Dans ce papier, l’universitaire s’emploie à déconstruire ce qu’il considère comme une polémique artificielle. Selon lui, l’émoi suscité au Sénégal repose sur une mauvaise compréhension du programme en question. Il ne s’agit ni d’une fuite des cerveaux ni d’une désertion des universités sénégalaises, mais d’un dispositif encadré de coopération académique, inscrit dans des accords bilatéraux et dans le cadre d’organisations d’intégration comme la CEDEAO ou le CAMES.

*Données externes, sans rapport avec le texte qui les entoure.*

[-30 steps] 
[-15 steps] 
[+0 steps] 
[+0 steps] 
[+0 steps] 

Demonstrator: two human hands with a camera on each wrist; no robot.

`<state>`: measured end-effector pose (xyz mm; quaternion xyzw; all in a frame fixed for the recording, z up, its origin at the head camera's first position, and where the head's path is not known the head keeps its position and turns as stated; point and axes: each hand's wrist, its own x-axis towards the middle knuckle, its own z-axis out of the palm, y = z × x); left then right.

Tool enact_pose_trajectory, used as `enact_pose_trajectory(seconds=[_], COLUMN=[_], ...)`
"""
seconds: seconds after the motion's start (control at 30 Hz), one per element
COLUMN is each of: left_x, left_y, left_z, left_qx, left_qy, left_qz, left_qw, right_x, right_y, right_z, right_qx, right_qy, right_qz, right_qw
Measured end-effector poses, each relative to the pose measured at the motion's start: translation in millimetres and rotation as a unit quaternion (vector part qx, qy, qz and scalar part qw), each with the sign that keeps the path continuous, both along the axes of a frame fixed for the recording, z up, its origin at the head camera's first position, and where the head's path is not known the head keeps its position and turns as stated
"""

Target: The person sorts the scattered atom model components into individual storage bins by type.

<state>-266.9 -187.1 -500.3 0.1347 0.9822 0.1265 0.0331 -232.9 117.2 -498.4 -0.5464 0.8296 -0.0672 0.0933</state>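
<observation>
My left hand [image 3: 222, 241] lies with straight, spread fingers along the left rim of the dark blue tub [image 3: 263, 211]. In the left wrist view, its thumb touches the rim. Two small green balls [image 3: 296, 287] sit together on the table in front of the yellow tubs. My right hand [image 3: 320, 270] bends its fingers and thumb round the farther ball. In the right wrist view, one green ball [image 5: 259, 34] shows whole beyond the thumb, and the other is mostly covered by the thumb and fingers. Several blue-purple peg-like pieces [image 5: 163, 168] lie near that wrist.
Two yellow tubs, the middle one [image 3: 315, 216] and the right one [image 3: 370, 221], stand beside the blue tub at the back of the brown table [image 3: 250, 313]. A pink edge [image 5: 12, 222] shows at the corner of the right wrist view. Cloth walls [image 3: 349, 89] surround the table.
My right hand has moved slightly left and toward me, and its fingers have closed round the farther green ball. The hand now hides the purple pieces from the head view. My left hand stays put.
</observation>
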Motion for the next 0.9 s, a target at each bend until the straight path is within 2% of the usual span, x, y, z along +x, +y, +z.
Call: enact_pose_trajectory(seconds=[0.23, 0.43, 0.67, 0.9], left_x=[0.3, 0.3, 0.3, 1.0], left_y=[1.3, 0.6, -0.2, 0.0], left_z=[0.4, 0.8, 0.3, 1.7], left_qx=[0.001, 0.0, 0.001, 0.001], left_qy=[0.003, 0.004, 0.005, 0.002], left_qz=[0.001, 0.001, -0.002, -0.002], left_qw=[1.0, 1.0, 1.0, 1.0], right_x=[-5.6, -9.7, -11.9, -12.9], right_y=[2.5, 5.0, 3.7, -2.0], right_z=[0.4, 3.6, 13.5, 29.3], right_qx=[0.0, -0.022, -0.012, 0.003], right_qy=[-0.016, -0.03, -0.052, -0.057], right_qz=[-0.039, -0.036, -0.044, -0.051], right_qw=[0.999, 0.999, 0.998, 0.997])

Meissa Diakhaté rappelle que ce type de mobilité n’a rien d’exceptionnel et qu’il répond à des besoins ponctuels de renforcement des capacités, une pratique déjà connue au Sénégal par le passé. Il souligne également que le Sénégal est loin d’être le seul pays concerné, d’autres États africains comptant un nombre bien plus élevé d’enseignantsimpliqués dans ce programme.
Pour l’auteur, l’enjeu n’est donc pas de dénoncer, mais d’encadrer intelligemment ces initiatives, tout en veillant au respect des obligations statutaires des enseignants-chercheurs, dont la priorité demeure leur pays d’origine. Une approche qu’il estime conforme à l’esprit d’ouverture, de coopération et d’universalisme qui fonde l’institution universitaire.